The students took to the idea with real excitement, and the entire staff seemed happy enough to let it happen.
By the time the students left on the Hogwarts Express, Minerva and her staff breathed a sigh of relief, setting to work in repairing what the battle had destroyed—
And trying to retrain the gargoyle to not sit on people after it had apparently developed a true fondness for the activity
At least, she figured, now that he wasn't binging on Albus' lemon sherbets, his potent flatulence was no longer an issue anymore.
Small favours and all that…
The Whomping Willow seemed to sulk and get a bit cranky without the children about, but Minerva suspected it was more that its best friends — its certain Nundu friends— weren't around to tend its branches.

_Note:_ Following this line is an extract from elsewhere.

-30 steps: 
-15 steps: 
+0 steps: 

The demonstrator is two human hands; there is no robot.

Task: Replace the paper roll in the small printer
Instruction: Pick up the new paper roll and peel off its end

She wondered if she should start brushing up her hiring mojo to keep Hermione and Severus at Hogwarts after they graduated. Hogwarts, it seemed, quite agreed with that idea, as it had promptly conjured up a pair of familiar-looking Nundu statuaries to lounge upon the courtyard green—
The stairs leading up to the Head Boy and Girl's quarters was now decorated in Nundu mosaics, too—
Subtle, Hogwarts. Really subtle.
Fine, so she would humour the old castle. It deserved a little humouring after all the trauma of the last term. It wasn't like the Board of Governors wouldn't enthusiastically agree with the decision. They practically wanted her interning them into positions even though they hadn't taken their N.E.W.T.s.

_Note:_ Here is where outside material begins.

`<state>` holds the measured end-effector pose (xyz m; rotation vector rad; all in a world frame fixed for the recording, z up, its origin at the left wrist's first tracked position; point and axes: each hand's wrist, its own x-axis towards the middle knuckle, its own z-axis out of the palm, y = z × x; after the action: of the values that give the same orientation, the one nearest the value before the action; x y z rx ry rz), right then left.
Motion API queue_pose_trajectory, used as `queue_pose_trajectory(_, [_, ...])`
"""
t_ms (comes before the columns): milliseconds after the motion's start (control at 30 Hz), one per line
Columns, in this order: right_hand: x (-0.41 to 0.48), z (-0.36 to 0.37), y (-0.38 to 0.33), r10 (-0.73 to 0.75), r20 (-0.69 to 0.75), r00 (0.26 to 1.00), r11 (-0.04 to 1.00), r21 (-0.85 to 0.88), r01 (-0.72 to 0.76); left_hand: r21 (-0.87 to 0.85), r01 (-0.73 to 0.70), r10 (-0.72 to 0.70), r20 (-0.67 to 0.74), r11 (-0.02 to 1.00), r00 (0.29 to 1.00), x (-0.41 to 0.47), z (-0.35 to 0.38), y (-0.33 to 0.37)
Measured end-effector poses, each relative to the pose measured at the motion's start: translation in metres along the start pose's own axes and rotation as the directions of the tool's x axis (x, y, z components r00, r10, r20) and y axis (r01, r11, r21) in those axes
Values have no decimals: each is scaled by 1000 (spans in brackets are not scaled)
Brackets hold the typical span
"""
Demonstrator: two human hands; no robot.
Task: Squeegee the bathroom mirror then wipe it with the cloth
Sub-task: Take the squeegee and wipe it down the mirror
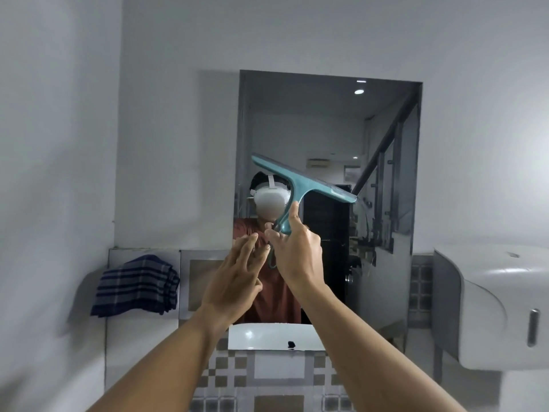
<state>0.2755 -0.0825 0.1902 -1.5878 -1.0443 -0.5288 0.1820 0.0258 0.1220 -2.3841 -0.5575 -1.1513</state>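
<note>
A tall rectangular mirror (383,138) hangs on the white wall ahead. My right hand (297,251) is shut on the handle of a teal squeegee (300,182), whose blade is tilted, left end high, in front of the middle of the mirror. Whether the blade touches the glass is unclear. My left hand (234,281) is open, fingers spread, just left of the handle and below it. A dark blue and grey checked cloth (136,286) hangs folded on a ledge at the left, below the mirror's level.
A white wall dispenser (499,307) juts out at the right. A white basin (267,337) sits under the mirror, above checkered tiles (234,373). The mirror reflects a person in a reddish shirt and a staircase.
</note>
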Motion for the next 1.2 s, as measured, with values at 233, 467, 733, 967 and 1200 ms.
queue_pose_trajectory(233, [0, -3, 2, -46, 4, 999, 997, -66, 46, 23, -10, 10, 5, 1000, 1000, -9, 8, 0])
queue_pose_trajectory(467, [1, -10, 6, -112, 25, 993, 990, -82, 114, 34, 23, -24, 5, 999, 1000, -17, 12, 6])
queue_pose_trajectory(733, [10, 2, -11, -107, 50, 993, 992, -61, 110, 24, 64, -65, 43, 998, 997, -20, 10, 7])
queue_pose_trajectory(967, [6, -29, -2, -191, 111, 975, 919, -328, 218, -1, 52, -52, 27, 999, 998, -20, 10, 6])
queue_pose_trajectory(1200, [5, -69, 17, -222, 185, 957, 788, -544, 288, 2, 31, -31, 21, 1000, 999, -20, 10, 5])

She wondered where the barmy old coot had gone and hidden himself away.
A part of her truly missed the Albus she had thought she knew, but the part of her that had stood up to protect the terrified children during the Dark Lord's attack on the school—
Ach, what was done was done.
For now, there was plenty to do, and she would see it done right so Hogwarts would continue on the next term without a lingering dark cloud hanging overhead.
That would have to be good enough.
End of Chapter One
A/N: Okay, I realise I said it would be short… and I also realise anything I write "short" tends to grow longer and longer, but— it turned into a cute Nundu story!
Sorry!
Not sorry!
Okay, maybe a little bit sorry?
It's back to work for me tomorrow, so no updates for awhile again.
Please thank The Dragon and the Rose for staying up past her expiry date again to beta this chapter, smash my questionable grammar, and generally chase after me when I— SQUIRREL!
Ahem.
Back for more fun with our Nundu-kids (well teens, now, I suppose) when I get a break from work. Only Merlin knows when that will be—
Eek: Hey, where are the spiders?
Bucket: *muffled squeaking*
Pinky: Maybe next chapter?
Coffee: EEEEEEEEEEEEEeeeeeeee! *zoom*
Octavius: Don't put me with the git!
Blodwyn: I could make it work, Severus loves my biscuits.
Baeg: Mmmm, biscuits *falls off table*
Τρία : *shakes all three heads*
Fonn: *chases birds, knocking over trees*
Brim: Prrrrt?
Ottermione: Squeakitysqueaksqueaksqueak… meow?
Anyway… stay cool, everyone. It's bloody sweltering out there!
A/N 3: To "Guest" who seems to think Friedrich Nietzsche was a Nazi: Please do your research. He was a German philosopher and if anything he was an open critic of anti-Semitism and nationalism. He saw German nationalism as dangerous. The irony that the fascists took his ideas and twisted them to promote their own agenda is something that could happen to anyone when someone else's truth is too hard for another mind to fathom so they decide to rewrite it something they want others to see as right. I will not apologise for using a good quote from a man who was way ahead of his time and then got bushwhacked by lesser minds on the "wrong team" (including his own sister Elizabeth who had to get another philosopher to try and translate her own brother's philosophy so she could attempt to understand it (and still failed, BTW).)